_The problem_
Restate the entries below word for word, omitting nothing.

_Source information_
>>>>
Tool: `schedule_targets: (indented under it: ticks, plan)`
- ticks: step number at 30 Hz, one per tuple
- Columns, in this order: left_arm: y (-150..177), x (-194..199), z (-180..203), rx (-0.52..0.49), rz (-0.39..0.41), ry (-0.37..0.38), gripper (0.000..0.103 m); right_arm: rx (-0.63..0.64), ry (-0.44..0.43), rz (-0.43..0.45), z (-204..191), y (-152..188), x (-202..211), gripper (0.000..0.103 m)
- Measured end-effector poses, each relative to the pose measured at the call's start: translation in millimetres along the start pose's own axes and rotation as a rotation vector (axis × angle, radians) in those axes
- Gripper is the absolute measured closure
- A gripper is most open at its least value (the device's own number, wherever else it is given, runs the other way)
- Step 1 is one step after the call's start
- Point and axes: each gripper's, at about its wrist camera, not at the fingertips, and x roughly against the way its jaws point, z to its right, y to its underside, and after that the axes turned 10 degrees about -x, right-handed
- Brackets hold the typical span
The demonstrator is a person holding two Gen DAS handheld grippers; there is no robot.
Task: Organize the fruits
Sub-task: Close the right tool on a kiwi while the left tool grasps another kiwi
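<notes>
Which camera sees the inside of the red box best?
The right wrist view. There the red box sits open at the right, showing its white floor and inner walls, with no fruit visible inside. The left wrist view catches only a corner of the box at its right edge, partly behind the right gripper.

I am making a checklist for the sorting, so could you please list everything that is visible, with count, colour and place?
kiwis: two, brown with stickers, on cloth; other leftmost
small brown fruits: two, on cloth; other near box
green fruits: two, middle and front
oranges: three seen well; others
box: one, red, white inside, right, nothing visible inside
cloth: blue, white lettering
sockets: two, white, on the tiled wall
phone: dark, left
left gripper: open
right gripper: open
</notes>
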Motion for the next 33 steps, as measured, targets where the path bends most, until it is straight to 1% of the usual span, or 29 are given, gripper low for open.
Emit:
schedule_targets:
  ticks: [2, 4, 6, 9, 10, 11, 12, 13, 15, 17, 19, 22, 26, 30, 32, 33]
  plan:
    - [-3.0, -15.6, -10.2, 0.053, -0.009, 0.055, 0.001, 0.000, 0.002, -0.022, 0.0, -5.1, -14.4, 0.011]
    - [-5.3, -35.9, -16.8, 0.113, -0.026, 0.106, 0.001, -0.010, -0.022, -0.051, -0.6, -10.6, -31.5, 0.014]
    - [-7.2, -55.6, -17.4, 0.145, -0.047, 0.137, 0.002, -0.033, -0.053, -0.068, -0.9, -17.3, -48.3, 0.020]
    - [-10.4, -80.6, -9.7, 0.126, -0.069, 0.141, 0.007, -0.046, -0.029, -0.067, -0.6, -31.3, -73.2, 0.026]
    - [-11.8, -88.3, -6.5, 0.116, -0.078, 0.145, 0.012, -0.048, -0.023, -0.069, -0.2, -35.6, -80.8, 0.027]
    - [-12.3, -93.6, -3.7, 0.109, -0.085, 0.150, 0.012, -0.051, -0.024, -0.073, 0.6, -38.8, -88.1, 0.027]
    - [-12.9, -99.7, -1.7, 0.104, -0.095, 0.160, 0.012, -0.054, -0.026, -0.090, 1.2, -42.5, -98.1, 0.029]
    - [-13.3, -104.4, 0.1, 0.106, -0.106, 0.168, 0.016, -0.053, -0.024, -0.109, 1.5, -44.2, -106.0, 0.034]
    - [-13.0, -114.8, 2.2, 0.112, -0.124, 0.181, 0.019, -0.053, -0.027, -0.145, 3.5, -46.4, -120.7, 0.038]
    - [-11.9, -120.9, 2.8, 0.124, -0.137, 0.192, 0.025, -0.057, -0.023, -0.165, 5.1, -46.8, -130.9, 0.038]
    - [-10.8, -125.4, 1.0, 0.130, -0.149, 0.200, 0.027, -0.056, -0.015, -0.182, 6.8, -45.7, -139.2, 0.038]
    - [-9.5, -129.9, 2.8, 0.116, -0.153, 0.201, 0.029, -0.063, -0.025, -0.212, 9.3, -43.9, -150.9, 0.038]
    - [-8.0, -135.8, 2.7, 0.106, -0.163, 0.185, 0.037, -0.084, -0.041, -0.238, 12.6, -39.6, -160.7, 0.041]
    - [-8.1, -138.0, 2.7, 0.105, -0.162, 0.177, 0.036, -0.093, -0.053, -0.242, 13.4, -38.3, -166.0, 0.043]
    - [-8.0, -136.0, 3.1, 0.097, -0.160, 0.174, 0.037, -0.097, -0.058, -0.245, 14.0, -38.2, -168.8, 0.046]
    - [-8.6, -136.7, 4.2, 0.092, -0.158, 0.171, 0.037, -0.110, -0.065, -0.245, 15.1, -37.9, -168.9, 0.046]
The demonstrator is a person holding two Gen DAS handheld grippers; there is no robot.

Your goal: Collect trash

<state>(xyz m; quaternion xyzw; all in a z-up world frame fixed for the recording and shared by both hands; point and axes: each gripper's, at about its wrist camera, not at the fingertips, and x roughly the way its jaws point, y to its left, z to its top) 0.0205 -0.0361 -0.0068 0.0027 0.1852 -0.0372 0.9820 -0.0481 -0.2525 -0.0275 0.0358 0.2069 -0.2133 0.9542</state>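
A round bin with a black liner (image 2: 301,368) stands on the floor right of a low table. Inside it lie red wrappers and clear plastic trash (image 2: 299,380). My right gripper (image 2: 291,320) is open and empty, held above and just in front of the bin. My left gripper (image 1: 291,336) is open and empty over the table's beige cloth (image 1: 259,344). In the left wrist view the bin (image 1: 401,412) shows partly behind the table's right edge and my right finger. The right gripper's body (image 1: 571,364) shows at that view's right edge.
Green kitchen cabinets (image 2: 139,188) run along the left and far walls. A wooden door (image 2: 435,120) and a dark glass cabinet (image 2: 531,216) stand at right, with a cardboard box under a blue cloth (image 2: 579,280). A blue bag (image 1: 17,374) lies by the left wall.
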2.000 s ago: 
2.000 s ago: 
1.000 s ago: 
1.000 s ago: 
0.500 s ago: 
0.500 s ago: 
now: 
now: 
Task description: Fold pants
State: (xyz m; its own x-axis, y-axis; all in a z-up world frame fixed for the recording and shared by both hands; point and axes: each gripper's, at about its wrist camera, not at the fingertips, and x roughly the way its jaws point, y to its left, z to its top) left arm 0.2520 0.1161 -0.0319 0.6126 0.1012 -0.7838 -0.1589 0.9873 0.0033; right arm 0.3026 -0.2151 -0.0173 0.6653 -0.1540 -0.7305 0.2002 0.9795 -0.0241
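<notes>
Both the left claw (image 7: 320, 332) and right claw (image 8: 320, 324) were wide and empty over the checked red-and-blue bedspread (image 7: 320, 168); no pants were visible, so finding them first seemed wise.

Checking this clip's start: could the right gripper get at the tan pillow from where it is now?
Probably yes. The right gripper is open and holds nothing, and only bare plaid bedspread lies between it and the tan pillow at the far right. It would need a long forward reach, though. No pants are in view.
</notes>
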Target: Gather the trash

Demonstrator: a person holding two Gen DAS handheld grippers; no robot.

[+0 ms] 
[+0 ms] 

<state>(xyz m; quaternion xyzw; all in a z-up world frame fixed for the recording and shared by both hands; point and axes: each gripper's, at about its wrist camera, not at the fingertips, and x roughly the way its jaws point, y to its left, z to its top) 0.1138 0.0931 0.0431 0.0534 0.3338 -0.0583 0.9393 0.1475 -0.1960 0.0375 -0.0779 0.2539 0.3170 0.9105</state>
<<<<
_Answer box_
Tool: `schedule_targets: (indented under it: ticks, plan)`
- ticks: step number at 30 Hz, one per tuple
- Columns, in this order: left_arm: y (-150..177), x (-194..199), z (-180..203), rx (-0.52..0.49), rz (-0.39..0.41), ry (-0.37..0.38), gripper (0.000..0.103 m); right_arm: rx (-0.63..0.64), ry (-0.44..0.43), rz (-0.43..0.45), z (-204..191), y (-152..188), x (-202..211), gripper (0.000..0.103 m)
- Measured end-effector poses, each relative to the pose measured at the call's start: translation in millimetres along the start pose's own axes and rotation as a rotation vector (axis × angle, radians) in those axes
- Gripper is the absolute measured closure
- A gripper is most open at its least value (the device's own number, wherever else it is given, runs the other way)
- Step 1 is one step after the call's start
- Point and axes: each gripper's, at about its wrist camera, not at the fingertips, and x roughly against the way its jaws point, z to its right, y to its underside, and after that the axes turned 10 degrees about -x, right-handed
- Brackets hold the typical span
The demonstrator is a person holding two Gen DAS handheld grippers; there is no robot.
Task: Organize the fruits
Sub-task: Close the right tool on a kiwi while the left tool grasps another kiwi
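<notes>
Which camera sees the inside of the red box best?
The right wrist view. There the red box sits open at the right, showing its white floor and inner walls, with no fruit visible inside. The left wrist view catches only a corner of the box at its right edge, partly behind the right gripper.

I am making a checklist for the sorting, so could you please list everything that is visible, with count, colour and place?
kiwis: two, brown with stickers, on cloth; other leftmost
small brown fruits: two, on cloth; other near box
green fruits: two, middle and front
oranges: three seen well; others
box: one, red, white inside, right, nothing visible inside
cloth: blue, white lettering
sockets: two, white, on the tiled wall
phone: dark, left
left gripper: open
right gripper: open
</notes>
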Motion for the next 33 steps, as measured, targets where the path bends most, until it is straight to 1% of the usual span, or 29 are given, gripper low for open.
Emit:
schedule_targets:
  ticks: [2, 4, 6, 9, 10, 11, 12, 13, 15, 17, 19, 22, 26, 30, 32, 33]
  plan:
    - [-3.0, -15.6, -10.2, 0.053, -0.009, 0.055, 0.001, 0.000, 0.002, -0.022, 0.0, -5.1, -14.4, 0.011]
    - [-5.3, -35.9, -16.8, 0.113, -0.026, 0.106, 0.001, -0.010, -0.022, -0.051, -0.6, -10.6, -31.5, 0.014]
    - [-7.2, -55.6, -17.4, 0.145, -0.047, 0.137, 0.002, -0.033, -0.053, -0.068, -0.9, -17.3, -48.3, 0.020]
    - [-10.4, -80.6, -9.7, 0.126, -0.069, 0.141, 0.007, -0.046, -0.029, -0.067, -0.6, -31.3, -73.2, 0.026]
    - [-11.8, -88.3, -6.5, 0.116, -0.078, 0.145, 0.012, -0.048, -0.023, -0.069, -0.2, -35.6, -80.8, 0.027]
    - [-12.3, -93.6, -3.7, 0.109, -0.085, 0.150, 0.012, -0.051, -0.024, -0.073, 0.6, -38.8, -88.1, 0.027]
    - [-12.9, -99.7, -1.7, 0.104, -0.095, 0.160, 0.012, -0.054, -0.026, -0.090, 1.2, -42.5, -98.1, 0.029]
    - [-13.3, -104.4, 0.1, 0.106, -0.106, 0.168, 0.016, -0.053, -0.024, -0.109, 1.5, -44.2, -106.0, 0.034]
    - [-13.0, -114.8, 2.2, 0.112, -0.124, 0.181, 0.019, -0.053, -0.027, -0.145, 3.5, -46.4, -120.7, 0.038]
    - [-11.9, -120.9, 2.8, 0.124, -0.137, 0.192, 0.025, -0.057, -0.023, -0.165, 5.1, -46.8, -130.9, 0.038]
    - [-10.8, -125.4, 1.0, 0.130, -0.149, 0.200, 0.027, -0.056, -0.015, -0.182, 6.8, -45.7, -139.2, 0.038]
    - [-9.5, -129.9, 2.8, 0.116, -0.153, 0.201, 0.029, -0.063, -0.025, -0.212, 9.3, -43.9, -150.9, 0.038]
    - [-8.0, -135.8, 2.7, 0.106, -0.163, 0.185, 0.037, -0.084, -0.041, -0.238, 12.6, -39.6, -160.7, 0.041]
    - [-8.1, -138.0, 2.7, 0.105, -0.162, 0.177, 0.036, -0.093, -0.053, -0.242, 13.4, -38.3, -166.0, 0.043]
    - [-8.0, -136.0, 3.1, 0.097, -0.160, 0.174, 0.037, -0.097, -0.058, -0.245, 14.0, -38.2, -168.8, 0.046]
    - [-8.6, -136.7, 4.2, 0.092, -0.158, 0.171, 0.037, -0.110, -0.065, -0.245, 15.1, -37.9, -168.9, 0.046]
The demonstrator is a person holding two Gen DAS handheld grippers; there is no robot.

Your goal: Collect trash

<state>(xyz m; quaternion xyzw; all in a z-up world frame fixed for the recording and shared by both hands; point and axes: each gripper's, at about its wrist camera, not at the fingertips, and x roughly the way its jaws point, y to its left, z to its top) 0.0205 -0.0361 -0.0068 0.0027 0.1852 -0.0372 0.9820 -0.0481 -0.2525 -0.0275 0.0358 0.2069 -0.2133 0.9542</state>
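A round bin with a black liner (image 2: 301,368) stands on the floor right of a low table. Inside it lie red wrappers and clear plastic trash (image 2: 299,380). My right gripper (image 2: 291,320) is open and empty, held above and just in front of the bin. My left gripper (image 1: 291,336) is open and empty over the table's beige cloth (image 1: 259,344). In the left wrist view the bin (image 1: 401,412) shows partly behind the table's right edge and my right finger. The right gripper's body (image 1: 571,364) shows at that view's right edge.
Green kitchen cabinets (image 2: 139,188) run along the left and far walls. A wooden door (image 2: 435,120) and a dark glass cabinet (image 2: 531,216) stand at right, with a cardboard box under a blue cloth (image 2: 579,280). A blue bag (image 1: 17,374) lies by the left wall.
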2.000 s ago: 
2.000 s ago: 
1.000 s ago: 
1.000 s ago: 
0.500 s ago: 
0.500 s ago: 
now: 
now: 
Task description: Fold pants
State: (xyz m; its own x-axis, y-axis; all in a z-up world frame fixed for the recording and shared by both hands; point and axes: each gripper's, at about its wrist camera, not at the fingertips, and x roughly the way its jaws point, y to its left, z to its top) left arm 0.2520 0.1161 -0.0319 0.6126 0.1012 -0.7838 -0.1589 0.9873 0.0033; right arm 0.3026 -0.2151 -0.0173 0.6653 -0.1540 -0.7305 0.2002 0.9795 -0.0241
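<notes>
Both the left claw (image 7: 320, 332) and right claw (image 8: 320, 324) were wide and empty over the checked red-and-blue bedspread (image 7: 320, 168); no pants were visible, so finding them first seemed wise.

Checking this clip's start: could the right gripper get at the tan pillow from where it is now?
Probably yes. The right gripper is open and holds nothing, and only bare plaid bedspread lies between it and the tan pillow at the far right. It would need a long forward reach, though. No pants are in view.
</notes>
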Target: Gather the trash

Demonstrator: a person holding two Gen DAS handheld grippers; no robot.

[+0 ms] 
[+0 ms] 

<state>(xyz m; quaternion xyzw; all in a z-up world frame fixed for the recording and shared by both hands; point and axes: each gripper's, at about its wrist camera, not at the fingertips, and x roughly the way its jaws point, y to its left, z to its top) 0.1138 0.0931 0.0431 0.0534 0.3338 -0.0583 0.9393 0.1475 -0.1960 0.0375 -0.0779 0.2539 0.3170 0.9105</state>

Exercise complete, with nothing further to add.